DESMONTANDO EL SHOW: LA CIENCIA CONTRA EL MENTALISTA
Claro que, pasada la euforia inicial, las voces críticas no tardaron en aparecer para poner un poco de cordura. Ilusionistas profesionales y escépticos como el célebre James Randi llevaban tiempo advirtiendo sobre los métodos de Geller; demostraron que los supuestos poderes paranormales no eran más que una combinación de trucos de prestidigitación clásicos y una astuta manipulación psicológica, técnicas al alcance de cualquier mago medianamente hábil. Aquel fraude sobrenatural tenía, en realidad, una explicación bastante terrenal.
Los análisis posteriores desvelaron los secretos detrás de la magia. El truco de la cuchara, por ejemplo, se basa en la aplicación de presión en un punto concreto mientras se distrae la atención del público, o en el uso de metales con memoria de forma. El de los relojes, por su parte, se apoya en la simple probabilidad; Geller sabía que muchos relojes mecánicos antiguos se ponen en marcha con un simple movimiento o con el calor de las manos. Era un charlatán que conocía perfectamente la psicología humana y explotaba el deseo de la gente de creer en lo imposible.
EL LEGADO DEL IMPOSTOR: POR QUÉ SEGUIMOS PICANDO
Décadas después, el eco de aquella noche mágica todavía resuena.
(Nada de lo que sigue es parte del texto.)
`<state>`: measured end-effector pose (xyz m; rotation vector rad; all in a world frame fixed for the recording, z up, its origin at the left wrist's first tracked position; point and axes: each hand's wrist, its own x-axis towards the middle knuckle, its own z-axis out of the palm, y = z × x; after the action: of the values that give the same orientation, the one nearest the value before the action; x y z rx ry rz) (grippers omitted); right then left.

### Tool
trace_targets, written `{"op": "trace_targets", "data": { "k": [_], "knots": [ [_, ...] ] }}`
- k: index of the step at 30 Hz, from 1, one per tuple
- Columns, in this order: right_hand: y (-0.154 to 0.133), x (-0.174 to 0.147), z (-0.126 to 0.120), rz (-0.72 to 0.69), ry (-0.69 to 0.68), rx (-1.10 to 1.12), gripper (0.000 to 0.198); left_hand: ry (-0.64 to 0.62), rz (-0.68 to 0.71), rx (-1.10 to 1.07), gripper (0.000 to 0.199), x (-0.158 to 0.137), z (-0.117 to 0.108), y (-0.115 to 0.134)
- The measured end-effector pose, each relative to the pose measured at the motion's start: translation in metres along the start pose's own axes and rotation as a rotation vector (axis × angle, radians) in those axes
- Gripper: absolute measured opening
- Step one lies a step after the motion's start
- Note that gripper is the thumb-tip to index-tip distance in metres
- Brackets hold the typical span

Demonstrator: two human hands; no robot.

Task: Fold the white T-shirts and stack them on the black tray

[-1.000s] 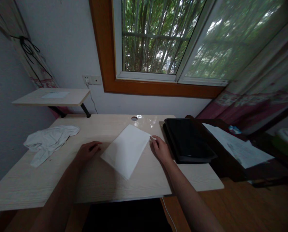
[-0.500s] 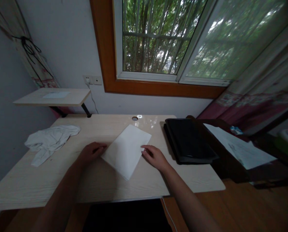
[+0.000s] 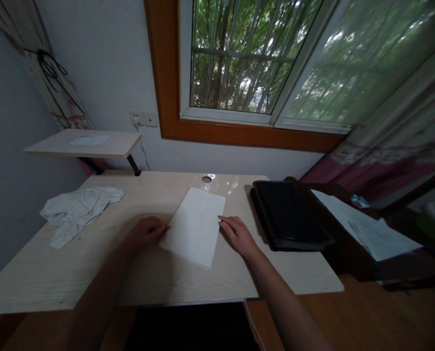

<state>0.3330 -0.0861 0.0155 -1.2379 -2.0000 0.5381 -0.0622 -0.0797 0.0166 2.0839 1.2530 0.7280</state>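
White folded cloth (image 3: 196, 227) lies flat mid-desk (image 3: 93, 273). Left hand (image 3: 146, 232) touches its 9 o'clock edge, fingers loosely curled; right hand (image 3: 236, 234) touches the 3 o'clock edge, fingers spread flat, holding nothing. Bare desk toward 6 o'clock; crumpled rag (image 3: 76, 208) at 9, black tray (image 3: 289, 215) at 3.

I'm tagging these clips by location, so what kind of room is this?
Probably a room in a home, used as a study corner: a light wooden desk stands under a barred window, with a patterned curtain beside it and a wall socket nearby.
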Motion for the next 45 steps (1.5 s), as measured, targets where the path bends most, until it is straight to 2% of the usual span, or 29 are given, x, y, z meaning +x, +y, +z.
{"op": "trace_targets", "data": {
  "k": [6, 9, 12, 16, 19, 25, 29, 34, 39, 43, 45],
  "knots": [
    [0.007, 0.001, 0.005, 0.061, 0.009, -0.02, 0.045, -0.237, 0.139, -0.115, 0.035, 0.001, 0.018, 0.031],
    [0.011, 0.001, 0.007, 0.073, 0.025, -0.026, 0.047, -0.271, 0.179, -0.157, 0.035, 0.001, 0.026, 0.037],
    [0.013, 0.0, 0.007, 0.068, 0.023, -0.045, 0.049, -0.134, 0.119, -0.127, 0.041, 0.003, 0.029, 0.032],
    [0.012, 0.001, 0.007, 0.002, 0.006, -0.084, 0.043, 0.182, -0.024, 0.05, 0.035, 0.011, 0.033, 0.02],
    [0.012, 0.0, 0.008, -0.057, 0.009, -0.128, 0.039, 0.287, -0.053, 0.089, 0.034, 0.016, 0.04, 0.014],
    [0.012, -0.002, 0.009, -0.055, 0.033, -0.194, 0.039, 0.292, -0.089, -0.013, 0.047, 0.017, 0.05, 0.014],
    [0.01, -0.002, 0.009, -0.045, 0.042, -0.198, 0.039, 0.3, -0.116, -0.127, 0.06, 0.029, 0.056, 0.011],
    [0.01, -0.001, 0.008, -0.031, 0.052, -0.181, 0.038, 0.332, -0.233, -0.505, 0.091, 0.057, 0.074, 0.018],
    [0.01, -0.001, 0.008, -0.015, 0.076, -0.163, 0.04, 0.435, -0.437, -0.819, 0.106, 0.077, 0.081, 0.039],
    [0.009, -0.001, 0.005, -0.004, 0.053, -0.137, 0.038, 0.336, -0.465, -0.925, 0.111, 0.089, 0.08, 0.045],
    [0.007, -0.001, 0.002, -0.01, 0.018, -0.12, 0.038, 0.298, -0.405, -0.879, 0.111, 0.093, 0.08, 0.041]
  ]
}}
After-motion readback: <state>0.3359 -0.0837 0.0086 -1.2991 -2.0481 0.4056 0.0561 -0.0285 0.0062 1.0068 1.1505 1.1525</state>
El recuerdo del hombre que doblaba cucharas con la mente se ha instalado en nuestro imaginario colectivo, y muchos de los que lo vivieron aún dudan sobre lo que vieron; este episodio nos enseña que una buena historia, cargada de emoción y misterio, a menudo pesa más que la propia evidencia, demostrando la facilidad con la que una sociedad puede abrazar un fraude si el relato es lo suficientemente poderoso. Es una lección sobre la credulidad y el poder de los medios.
Quizás hoy, en la era de las fake news y la desinformación viral, somos más vulnerables que nunca a este tipo de manipulaciones. El escenario ha cambiado, ya no es un plató de televisión, sino una pantalla de móvil, pero el mecanismo es el mismo; la historia de Geller nos recuerda que siempre habrá impostores dispuestos a explotar nuestra necesidad de asombro, y que la única herramienta real que tenemos para defendernos es una sana dosis de escepticismo y pensamiento crítico. Porque, en el fondo, siempre habrá alguien dispuesto a doblarnos la cuchara.